:: BRIEF ::
The answer must consist of every line in the data below that holds the word "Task".

:: Data items ::
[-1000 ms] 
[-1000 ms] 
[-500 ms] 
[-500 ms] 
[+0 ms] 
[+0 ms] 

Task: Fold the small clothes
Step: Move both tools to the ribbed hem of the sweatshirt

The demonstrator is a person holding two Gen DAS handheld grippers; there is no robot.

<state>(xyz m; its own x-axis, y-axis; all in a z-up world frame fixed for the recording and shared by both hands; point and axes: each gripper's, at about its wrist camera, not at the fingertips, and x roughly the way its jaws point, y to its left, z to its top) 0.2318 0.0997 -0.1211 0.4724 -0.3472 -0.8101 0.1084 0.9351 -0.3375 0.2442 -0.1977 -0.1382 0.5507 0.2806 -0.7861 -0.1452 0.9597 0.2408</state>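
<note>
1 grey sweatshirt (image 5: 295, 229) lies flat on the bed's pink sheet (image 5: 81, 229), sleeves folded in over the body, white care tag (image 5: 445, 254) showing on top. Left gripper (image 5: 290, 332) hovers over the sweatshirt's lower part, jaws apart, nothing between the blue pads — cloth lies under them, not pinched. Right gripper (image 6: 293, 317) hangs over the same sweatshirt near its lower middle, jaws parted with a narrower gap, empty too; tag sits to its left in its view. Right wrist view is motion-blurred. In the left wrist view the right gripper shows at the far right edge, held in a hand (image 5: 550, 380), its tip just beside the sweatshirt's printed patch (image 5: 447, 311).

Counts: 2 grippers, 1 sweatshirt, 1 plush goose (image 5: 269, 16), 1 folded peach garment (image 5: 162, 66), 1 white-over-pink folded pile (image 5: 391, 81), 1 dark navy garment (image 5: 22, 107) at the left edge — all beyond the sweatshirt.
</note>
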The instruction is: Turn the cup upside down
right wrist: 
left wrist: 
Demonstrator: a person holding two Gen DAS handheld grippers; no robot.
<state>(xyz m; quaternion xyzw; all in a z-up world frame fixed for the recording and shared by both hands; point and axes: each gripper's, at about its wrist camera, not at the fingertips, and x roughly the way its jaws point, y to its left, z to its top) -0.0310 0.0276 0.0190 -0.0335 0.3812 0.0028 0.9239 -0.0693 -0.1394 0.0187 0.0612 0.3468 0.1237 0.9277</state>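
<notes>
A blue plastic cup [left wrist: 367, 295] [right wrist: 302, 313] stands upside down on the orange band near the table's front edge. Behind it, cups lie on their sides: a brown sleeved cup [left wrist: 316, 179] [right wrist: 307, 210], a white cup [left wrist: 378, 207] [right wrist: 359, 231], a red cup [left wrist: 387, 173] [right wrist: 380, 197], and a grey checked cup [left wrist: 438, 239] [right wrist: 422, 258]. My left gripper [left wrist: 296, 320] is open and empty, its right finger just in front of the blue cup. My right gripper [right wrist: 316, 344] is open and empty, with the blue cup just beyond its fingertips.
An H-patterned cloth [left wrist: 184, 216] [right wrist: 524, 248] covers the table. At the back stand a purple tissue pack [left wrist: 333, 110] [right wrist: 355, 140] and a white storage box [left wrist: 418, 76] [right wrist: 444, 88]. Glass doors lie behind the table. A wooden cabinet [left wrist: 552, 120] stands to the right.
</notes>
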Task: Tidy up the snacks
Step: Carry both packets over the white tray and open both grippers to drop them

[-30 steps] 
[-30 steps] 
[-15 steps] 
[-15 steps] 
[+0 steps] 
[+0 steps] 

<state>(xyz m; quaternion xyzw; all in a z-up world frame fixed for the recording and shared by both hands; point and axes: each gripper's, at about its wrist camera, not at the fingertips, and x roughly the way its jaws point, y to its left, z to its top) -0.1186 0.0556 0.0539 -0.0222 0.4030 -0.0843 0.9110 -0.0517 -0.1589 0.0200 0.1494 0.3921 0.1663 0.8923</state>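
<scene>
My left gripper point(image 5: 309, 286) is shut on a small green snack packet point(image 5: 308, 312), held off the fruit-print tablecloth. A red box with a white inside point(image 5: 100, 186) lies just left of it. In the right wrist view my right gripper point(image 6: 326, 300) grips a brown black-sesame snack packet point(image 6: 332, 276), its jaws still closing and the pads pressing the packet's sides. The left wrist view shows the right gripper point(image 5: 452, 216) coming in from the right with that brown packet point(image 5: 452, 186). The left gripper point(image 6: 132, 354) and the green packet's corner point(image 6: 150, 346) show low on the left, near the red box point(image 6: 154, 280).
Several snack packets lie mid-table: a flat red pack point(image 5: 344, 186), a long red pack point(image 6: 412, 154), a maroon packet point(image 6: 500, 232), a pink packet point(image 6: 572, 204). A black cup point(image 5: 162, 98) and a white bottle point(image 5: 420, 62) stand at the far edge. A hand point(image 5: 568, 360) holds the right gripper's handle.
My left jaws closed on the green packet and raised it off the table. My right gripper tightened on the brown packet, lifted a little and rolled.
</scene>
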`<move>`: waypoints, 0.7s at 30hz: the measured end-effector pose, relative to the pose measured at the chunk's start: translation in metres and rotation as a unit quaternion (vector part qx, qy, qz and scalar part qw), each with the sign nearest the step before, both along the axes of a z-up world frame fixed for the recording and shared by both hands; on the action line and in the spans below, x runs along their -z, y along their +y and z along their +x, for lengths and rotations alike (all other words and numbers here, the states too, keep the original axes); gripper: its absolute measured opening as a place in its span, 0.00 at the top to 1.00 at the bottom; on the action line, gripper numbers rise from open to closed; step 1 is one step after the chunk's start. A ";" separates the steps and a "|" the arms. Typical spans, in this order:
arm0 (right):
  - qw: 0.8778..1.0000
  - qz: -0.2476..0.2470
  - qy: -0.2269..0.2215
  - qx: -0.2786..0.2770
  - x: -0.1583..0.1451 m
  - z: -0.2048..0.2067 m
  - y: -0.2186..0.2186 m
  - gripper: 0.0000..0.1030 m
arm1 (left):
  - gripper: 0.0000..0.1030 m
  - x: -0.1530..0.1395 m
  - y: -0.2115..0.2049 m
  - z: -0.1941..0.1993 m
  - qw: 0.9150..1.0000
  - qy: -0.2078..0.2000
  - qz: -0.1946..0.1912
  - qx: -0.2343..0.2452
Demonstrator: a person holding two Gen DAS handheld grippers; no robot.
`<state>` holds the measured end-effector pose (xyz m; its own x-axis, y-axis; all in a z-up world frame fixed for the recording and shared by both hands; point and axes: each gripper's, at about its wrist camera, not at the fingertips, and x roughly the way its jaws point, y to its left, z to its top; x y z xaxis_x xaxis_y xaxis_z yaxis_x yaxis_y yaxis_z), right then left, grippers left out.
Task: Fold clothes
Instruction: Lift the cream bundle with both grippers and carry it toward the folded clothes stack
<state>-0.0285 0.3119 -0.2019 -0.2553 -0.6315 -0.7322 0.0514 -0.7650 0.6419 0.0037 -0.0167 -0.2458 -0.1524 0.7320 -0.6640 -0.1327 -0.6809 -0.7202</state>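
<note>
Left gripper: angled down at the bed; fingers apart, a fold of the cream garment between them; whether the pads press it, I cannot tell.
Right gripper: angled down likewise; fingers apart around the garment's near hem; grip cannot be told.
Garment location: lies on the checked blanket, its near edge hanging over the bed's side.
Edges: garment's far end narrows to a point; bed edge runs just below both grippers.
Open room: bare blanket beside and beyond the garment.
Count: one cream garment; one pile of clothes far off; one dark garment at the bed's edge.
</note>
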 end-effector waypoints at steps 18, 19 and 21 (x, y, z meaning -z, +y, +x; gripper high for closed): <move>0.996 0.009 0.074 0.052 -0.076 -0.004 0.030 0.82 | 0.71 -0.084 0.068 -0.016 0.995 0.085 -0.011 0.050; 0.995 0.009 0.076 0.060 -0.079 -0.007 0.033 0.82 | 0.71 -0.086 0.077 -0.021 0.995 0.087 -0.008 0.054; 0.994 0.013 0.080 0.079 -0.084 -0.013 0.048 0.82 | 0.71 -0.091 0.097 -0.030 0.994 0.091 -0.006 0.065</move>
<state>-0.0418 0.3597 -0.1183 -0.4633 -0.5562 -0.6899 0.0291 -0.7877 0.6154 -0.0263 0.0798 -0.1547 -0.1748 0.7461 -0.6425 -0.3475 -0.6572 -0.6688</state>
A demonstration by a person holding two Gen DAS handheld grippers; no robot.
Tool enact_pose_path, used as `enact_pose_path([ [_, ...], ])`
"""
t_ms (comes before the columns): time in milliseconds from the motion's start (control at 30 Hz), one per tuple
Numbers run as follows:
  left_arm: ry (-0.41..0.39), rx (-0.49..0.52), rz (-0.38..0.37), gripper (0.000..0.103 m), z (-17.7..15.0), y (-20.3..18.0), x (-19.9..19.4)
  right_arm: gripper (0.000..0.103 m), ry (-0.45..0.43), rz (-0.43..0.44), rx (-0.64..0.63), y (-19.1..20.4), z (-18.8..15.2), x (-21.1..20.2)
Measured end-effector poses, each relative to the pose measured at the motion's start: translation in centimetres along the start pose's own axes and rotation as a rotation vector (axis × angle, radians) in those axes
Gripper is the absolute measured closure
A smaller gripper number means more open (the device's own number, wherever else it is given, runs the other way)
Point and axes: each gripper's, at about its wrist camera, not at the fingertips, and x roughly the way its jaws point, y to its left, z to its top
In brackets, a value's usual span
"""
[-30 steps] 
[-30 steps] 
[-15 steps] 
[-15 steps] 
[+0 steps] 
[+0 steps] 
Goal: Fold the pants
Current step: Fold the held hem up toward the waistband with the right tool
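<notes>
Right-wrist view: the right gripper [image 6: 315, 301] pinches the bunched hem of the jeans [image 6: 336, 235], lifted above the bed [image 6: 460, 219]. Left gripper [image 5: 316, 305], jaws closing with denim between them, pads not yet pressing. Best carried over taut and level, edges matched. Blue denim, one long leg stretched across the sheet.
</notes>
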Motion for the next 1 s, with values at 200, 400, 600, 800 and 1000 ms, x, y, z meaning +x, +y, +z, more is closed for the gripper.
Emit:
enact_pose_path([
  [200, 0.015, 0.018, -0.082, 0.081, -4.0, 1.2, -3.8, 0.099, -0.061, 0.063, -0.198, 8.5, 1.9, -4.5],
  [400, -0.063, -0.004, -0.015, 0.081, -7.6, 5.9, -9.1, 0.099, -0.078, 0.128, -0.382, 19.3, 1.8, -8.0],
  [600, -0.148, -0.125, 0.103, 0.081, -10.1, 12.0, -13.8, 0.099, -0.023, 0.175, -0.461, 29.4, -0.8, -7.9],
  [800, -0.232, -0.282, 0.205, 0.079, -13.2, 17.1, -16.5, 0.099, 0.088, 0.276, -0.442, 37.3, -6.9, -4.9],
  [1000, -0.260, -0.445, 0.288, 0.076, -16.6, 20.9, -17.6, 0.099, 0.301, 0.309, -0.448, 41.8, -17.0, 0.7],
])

:: COMPLETED EXERCISE ::
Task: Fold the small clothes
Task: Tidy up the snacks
Task: Fold clothes

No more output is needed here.